RAW DATA
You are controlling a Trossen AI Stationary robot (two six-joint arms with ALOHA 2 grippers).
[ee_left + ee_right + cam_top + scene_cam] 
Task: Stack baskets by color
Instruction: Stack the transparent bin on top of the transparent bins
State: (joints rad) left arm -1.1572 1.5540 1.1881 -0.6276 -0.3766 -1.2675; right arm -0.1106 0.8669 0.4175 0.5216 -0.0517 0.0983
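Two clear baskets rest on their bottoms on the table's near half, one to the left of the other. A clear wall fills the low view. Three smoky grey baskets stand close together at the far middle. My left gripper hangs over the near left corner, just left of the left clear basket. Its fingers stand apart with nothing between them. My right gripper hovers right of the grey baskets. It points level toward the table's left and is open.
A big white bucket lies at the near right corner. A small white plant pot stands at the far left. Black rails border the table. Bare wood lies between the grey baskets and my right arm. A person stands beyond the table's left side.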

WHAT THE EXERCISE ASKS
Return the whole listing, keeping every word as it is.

RESPONSE
You are controlling a Trossen AI Stationary robot (two six-joint arms with ALOHA 2 grippers).
[ee_left + ee_right + cam_top + scene_cam] 
Task: Stack baskets by color
Instruction: Stack the transparent bin on top of the transparent bins
State: (joints rad) left arm -1.1572 1.5540 1.1881 -0.6276 -0.3766 -1.2675; right arm -0.1106 0.8669 0.4175 0.5216 -0.0517 0.0983
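Two clear baskets rest on their bottoms on the table's near half, one to the left of the other. A clear wall fills the low view. Three smoky grey baskets stand close together at the far middle. My left gripper hangs over the near left corner, just left of the left clear basket. Its fingers stand apart with nothing between them. My right gripper hovers right of the grey baskets. It points level toward the table's left and is open.
A big white bucket lies at the near right corner. A small white plant pot stands at the far left. Black rails border the table. Bare wood lies between the grey baskets and my right arm. A person stands beyond the table's left side.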

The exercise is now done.